» Action item
Scan the lines below for "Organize" and copy the matches.

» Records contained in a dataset
□ □ □
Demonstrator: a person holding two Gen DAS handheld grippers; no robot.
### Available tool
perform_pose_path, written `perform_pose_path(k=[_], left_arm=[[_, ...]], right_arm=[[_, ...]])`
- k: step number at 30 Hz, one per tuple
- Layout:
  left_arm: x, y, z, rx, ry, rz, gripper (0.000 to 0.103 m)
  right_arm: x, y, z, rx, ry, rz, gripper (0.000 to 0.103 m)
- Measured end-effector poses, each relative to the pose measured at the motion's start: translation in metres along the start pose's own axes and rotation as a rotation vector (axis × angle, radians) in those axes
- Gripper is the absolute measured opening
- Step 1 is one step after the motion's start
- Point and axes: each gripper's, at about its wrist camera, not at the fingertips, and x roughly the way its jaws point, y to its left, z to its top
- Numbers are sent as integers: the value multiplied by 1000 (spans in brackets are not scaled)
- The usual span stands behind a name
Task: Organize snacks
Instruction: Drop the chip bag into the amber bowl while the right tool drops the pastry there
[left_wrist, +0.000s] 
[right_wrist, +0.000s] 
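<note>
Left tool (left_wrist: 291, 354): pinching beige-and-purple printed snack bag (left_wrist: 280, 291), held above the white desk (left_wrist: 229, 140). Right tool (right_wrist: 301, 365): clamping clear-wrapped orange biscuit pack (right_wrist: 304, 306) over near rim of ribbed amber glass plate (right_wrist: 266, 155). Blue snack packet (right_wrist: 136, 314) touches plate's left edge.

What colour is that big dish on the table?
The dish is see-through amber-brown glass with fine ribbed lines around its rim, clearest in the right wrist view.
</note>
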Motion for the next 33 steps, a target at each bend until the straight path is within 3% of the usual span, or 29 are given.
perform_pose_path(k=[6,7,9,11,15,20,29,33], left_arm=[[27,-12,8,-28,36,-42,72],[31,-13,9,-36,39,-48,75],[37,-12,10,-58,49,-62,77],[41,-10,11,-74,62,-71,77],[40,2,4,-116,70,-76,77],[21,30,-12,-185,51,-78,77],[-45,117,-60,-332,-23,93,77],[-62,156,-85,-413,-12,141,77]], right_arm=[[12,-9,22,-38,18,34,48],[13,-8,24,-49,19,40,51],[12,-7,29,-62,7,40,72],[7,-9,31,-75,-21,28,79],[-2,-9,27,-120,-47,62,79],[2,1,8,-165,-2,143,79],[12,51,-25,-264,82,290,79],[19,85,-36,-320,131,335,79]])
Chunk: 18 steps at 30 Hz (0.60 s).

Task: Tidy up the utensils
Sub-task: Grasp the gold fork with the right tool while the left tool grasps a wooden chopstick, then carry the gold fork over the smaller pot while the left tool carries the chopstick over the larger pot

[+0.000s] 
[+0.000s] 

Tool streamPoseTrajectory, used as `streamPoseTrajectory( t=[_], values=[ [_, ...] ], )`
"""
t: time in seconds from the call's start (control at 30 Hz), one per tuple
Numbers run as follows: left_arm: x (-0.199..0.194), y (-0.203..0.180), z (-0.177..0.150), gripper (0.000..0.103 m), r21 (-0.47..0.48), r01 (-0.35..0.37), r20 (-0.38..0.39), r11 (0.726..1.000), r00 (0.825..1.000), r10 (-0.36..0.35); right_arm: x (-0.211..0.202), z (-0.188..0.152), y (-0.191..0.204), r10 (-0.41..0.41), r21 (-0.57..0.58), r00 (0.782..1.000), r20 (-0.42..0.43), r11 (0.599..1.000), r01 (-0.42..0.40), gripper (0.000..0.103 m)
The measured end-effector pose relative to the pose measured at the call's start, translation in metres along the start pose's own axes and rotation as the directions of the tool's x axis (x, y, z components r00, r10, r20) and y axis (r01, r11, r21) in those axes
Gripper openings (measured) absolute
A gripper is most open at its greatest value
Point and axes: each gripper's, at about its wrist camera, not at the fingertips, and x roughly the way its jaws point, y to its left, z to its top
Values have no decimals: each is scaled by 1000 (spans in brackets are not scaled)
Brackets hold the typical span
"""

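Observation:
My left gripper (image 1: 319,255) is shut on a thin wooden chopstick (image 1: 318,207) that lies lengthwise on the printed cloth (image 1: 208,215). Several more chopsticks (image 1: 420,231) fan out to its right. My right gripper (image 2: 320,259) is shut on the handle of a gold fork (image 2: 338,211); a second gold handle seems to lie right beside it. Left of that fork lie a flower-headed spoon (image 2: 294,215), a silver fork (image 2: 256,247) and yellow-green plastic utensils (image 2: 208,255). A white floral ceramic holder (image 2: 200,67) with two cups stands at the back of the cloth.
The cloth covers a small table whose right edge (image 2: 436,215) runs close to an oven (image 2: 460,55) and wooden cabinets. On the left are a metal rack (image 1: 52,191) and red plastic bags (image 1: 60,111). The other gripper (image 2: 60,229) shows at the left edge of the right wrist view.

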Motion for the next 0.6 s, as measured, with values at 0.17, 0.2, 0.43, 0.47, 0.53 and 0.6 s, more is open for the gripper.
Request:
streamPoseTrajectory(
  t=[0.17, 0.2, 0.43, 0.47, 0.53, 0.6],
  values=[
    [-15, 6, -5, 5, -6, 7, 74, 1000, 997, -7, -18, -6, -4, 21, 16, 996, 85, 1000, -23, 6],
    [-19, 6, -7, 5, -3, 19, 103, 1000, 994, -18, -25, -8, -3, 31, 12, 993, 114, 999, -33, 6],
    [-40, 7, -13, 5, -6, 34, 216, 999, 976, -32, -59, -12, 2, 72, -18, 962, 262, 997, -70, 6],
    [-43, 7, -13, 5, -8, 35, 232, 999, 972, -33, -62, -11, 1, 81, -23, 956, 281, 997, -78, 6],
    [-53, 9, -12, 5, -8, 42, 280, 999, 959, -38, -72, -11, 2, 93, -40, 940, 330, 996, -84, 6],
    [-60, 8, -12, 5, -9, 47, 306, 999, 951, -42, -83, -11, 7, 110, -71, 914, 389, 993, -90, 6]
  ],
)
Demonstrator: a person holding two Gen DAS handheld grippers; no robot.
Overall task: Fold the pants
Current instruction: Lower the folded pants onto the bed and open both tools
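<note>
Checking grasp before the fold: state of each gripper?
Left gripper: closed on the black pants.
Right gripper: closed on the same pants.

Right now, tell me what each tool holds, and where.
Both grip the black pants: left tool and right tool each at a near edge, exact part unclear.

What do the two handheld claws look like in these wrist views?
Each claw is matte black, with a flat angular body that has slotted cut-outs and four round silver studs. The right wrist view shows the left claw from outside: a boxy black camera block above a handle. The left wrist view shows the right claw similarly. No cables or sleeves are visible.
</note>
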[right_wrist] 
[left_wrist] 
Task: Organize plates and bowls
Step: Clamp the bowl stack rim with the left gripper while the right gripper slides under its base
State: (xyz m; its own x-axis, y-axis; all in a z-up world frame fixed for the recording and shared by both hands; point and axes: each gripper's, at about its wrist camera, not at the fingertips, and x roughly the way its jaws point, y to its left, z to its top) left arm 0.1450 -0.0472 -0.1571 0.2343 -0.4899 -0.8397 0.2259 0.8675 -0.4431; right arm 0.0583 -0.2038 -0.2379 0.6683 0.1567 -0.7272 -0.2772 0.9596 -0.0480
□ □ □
» Answer for the task
Task: Organize snacks
Task: Organize plates and bowls

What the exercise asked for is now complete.